PS
: All images credit and content copyright : MBC
Woo Jin
bertanya apakah Ho Won itu bunuh diri karena dirinya, Ho Won seperti sudah tak
kuat dan langsung jatuh pingsan. Woo Jin panik mencoba menyadarkan Ho Won tapi
tiba-tiba Hyo Ri datang langsung mendorong Woo Jin menjauh dari temanya
“Apa Kau
cari mati? Beraninya kau macam-macam dengan wanita mabuk? Pergi kau!!” teriak
Hyo Ri berpikir Ho Won tak sadarkan diri karena mabuk. Woo Jin bertanya siapa
wanita yang berani mendorongnya.
“Aku
temannya. Terus, kau siapa?” ucap Hyo Ri sinis
“Temanmu
pingsan. Ayo kita bawa dia ke rumah sakit.” Kata Woo Jin khawatir, Hyo Rin
merasa kalau Woo Jin itu bercand
“Apa Kau
pikir kau bisa kabur seperti ini? Aku ini cukup kuat menghajarmu karena punya 5
kerjaan sambilan sehari!” kata Hyo Ri bangga
Woo Jin
mengajak mereka agar bisa mengurus Ho Won lebih dulu karena jatuh pingsan. Hyo
Rin menyuruh Woo Jin pergi saja dan tak ingin dibantu saat ingin membawa Ho Won
masuk rumah.
Hyo Rin
pun membawa Ho Won masuk kamar mengeluh temanya yang mabuk bahkan pingsan di
jalanan, lalu berusaha untuk membangunkanya, lalu tersadar kalau tak ada bau
alkohol. Ho Won tetap diam seperti tak sadarkan diri.
Woo Jin
pulang kerumah melihat ada sedikit luka di tanganya mengeluh Hyo Rin si wanita
galak. Saat akan masuk seseorang menyapanya, Woo Jin binggung bertanya siapa.

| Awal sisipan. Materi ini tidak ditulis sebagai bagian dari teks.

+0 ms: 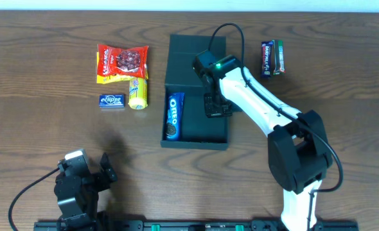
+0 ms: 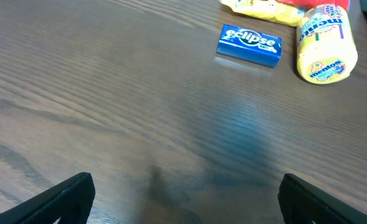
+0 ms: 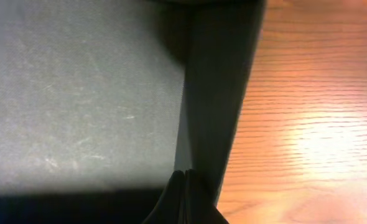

Terlihat ibu Ho Won yang datang mengunjungi rumah Woo Jin.
Ho Won
akhirnya tersadar, Adiknya dan Hyo Rin melihat memastikan kalau Ho Won bisa
mendengar suaranya. Ho Won pun bangun berpikir kalau dirinya sudah mati dan hanya
mimpi.Hyo Rin mengeluh dengan temanya yang tiba-tiba pingsan membuatnya panik
“Noona, Apa
kau pingsan di jalan?” ucap Ho Jae, Ho
Wo terlihat senang melihat adiknya yang datang.
“Kenapa
kau kesini tiba-tiba? Katanya kau tak mau datang kesini.” Ucap Ho Won
“Kau tahu
sendiri Ibu bagaimana. Dia bilang kami bisa melihat bagaimana hidupmu
sebenarnya dan ingin mengejutkanmu. Ibu menyuruhku tutup mulut. Kami buru-buru
kesini karena Ibu mimpi buruk.” Cerita Ho Jae, Ho Won pun bertanya mimpi apa
ibunya.
“Sungguh
menakjubkan dia bermimpi seperti itu. Lalu Kenapa kau pingsan? Katanya Hyo Ri
Noona, dia yang menggendongmu kesini.” Ucap Ho Jae.
“Tidak
apa-apa. Aku hanya...pusing saja.” Kata Ho Won lalu teringat sebelumnya bertemu
dengan Woo Jin dan bertanya tentang atasanya itu.
“Kenapa
kau menanyakan bos-mu? Kau itu barusan nyaris dilecehkan pelh orang aneh di
depan rumah Kukira kau itu pingsan karena mabuk..., jadi aku menghajarnya. Tapi
ternyata kau tidak minum.” Cerita Hyo Rin. Ho Won panik bertanya siapa yang
dihajar temanya.
Ibu Ho
Won memotong abalone sambil membahas kalau tak menyangka manager anaknya itu
masih muda, lalu memberitahu kalau sebaai orang ibu mengkhawatirkan anak-anak mereka saat terpisah.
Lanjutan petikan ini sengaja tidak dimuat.